Ein politischer Roman

Die Erzählung genügt sich aber nicht als Milieustudie oder psychologisches Mahnbeispiel, sondern wird auch allenthalben mit politischem Subtext aufgeladen: Am gelungensten, weil am vielschichtigsten erweist sich das in der Verdichtung nationalmythologisch vereinnahmter Topoi – Bauerntum, Radikale, das (hier trügerische) Versprechen von Solidarität zumindest unter «den eigenen Leuten». Auch wenn die Emmentaler*innen sich darüber ereifern, wie Fremde bei der Arbeit den Ortsansässigen scheinbar vorgezogen werden, während sie selbst den ortsansässigen Mitmenschen in erster Linie mit Misstrauen und Neid begegnen, dann bleibt kein Geheimnis, an welche politische Adresse das geht.
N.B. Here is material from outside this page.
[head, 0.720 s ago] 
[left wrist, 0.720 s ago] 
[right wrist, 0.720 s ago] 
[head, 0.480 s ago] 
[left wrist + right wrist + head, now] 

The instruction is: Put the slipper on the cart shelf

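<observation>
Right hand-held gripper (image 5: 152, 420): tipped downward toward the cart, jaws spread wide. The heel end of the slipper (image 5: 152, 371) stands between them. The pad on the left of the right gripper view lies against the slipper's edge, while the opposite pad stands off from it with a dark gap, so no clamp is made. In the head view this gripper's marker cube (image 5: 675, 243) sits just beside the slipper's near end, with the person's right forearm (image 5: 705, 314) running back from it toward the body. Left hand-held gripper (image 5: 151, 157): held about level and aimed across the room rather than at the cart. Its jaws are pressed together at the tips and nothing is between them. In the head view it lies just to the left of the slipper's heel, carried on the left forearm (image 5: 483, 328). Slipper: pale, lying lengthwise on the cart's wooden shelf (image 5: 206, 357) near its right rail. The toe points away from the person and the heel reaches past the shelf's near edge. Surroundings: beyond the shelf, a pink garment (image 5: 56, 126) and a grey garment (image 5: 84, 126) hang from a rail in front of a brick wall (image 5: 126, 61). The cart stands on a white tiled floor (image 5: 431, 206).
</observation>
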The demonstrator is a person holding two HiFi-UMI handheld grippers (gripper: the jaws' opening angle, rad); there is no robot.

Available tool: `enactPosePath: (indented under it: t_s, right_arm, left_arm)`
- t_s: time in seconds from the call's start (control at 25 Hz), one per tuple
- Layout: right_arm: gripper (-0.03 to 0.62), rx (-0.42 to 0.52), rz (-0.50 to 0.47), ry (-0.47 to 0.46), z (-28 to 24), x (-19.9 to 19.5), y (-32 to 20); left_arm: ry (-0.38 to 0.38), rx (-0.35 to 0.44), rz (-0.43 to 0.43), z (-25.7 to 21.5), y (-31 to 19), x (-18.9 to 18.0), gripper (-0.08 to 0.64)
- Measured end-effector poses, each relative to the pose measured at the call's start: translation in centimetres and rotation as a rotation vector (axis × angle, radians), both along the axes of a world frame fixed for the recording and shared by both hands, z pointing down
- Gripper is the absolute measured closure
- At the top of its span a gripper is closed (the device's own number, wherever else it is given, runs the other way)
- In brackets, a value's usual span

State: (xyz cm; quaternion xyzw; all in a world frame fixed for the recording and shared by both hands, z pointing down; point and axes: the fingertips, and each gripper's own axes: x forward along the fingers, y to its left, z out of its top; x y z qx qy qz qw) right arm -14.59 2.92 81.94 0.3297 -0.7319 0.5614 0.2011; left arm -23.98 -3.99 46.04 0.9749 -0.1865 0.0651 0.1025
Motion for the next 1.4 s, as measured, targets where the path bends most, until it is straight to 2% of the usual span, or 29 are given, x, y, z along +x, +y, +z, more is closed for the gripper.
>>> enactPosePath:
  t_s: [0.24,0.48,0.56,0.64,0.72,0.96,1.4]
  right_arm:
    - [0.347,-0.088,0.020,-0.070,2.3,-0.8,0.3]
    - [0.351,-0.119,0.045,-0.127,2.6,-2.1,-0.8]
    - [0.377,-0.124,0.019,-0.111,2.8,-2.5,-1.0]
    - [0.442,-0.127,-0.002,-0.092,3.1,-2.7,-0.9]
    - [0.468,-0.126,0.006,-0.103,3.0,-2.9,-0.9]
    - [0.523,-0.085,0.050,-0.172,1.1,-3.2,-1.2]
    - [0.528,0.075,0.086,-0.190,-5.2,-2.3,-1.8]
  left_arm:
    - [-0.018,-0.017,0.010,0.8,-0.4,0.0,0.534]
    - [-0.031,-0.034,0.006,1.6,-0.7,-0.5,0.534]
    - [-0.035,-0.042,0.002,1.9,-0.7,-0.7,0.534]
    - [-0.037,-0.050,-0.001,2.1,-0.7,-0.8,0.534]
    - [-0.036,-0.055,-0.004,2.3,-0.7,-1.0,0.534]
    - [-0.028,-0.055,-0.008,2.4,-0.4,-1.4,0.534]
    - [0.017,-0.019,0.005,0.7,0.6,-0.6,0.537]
Auch wo es um die Verachtung von «Hungerleidern» geht oder gar von Steuerpolitik die Rede ist, sind wir nachdrücklich eingeladen, jüngere politische Debatten gespiegelt zu sehen. Das fügt sich nicht immer subtil in den Erzählfluss; was jedoch gerade deshalb auffällt, weil der Text insgesamt durch Subtilität zu gewinnen vermag.

Ethnologisches Erzählen

So spart der Roman fast durchgehend aus, was sich als Höhepunkt anbieten würde und leicht für einen Knalleffekt zu haben wäre. Verbrechen, Geburten, Entgleisungen werden verknappt vorweggenommen oder nachgereicht, oder wir bekommen sie nur indirekt, vermittelt oder von Weitem mit. Das ist selbstbewusster, methodischer Verzicht aufs Effekthascherische. Solchen kann Barbara Lutz sich leisten, weil sie mit sicherer Hand Tempi führt und ein scharfes Auge für die richtige Nähe oder Distanz zu ihren Figuren und deren Welt hat. «Keinen Seufzer wert» ist kein Roman über die eruptiven Ereignisse, die Mörder*innen vor Scharfrichter bringen, sondern über das Kontinuum von Alltagswelt und Alltagspraxis, aus dem solche Eruptionen erst herausragen können wie alpine Gipfel aus Nebelmeeren.

Barbara Lutz: Keinen Seufzer wert. Roman. Zürich: Limmat Verlag 2018, 240 S., 28 CHF.